> _What to produce_: If a line below contains "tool", add it to your tally, then answer with the tally alone.

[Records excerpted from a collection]
------------------------------------------------------------------------

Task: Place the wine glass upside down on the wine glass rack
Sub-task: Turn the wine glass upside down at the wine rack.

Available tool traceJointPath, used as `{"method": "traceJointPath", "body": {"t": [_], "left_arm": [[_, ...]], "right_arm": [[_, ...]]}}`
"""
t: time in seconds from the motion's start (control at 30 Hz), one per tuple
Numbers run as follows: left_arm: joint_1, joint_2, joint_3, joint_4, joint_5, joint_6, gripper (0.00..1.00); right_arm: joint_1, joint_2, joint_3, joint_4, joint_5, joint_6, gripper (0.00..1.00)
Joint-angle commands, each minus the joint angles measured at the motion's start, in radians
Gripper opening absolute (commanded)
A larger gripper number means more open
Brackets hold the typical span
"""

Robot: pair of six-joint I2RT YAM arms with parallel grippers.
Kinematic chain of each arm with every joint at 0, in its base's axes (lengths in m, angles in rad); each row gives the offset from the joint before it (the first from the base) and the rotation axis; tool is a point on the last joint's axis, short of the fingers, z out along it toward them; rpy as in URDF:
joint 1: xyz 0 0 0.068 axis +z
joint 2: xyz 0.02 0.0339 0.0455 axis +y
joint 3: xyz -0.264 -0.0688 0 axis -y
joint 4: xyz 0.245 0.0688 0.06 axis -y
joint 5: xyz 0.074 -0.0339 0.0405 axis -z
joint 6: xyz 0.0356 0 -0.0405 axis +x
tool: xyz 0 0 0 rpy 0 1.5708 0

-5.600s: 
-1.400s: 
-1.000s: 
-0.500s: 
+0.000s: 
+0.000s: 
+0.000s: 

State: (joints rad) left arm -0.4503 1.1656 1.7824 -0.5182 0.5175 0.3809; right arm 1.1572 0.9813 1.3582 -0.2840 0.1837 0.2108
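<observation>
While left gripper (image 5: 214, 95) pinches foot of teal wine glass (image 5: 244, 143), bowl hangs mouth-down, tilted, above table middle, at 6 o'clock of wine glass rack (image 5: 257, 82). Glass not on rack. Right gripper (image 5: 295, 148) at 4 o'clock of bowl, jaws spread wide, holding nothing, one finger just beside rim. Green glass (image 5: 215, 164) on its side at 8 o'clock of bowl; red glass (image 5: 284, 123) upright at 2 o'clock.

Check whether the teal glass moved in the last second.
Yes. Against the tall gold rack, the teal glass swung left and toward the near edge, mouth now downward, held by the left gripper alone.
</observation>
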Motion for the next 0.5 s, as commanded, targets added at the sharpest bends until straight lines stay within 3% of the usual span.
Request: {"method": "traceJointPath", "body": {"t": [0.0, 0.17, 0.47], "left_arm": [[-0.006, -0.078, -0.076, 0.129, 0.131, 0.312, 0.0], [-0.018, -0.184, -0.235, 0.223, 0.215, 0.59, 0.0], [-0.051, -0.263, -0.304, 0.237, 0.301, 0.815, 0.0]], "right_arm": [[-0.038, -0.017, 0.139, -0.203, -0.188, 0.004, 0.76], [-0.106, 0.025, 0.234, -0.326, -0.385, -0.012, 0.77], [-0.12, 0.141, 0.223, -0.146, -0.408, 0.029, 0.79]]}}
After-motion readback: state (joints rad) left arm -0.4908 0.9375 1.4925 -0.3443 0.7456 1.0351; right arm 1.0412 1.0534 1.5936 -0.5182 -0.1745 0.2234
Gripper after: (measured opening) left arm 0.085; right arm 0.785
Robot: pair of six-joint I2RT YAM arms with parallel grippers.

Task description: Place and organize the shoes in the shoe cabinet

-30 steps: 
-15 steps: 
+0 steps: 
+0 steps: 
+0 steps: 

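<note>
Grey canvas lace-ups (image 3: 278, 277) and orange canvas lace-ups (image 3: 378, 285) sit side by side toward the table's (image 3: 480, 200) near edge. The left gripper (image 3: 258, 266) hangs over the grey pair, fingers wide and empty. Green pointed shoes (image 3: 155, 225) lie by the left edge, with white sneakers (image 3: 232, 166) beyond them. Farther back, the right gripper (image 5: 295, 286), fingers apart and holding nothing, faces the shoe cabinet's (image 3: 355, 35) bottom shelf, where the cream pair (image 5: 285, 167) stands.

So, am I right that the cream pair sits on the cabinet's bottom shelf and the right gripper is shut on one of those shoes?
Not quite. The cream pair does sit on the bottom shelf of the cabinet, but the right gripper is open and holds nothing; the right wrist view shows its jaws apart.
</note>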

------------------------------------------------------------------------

> _Exercise result_: 3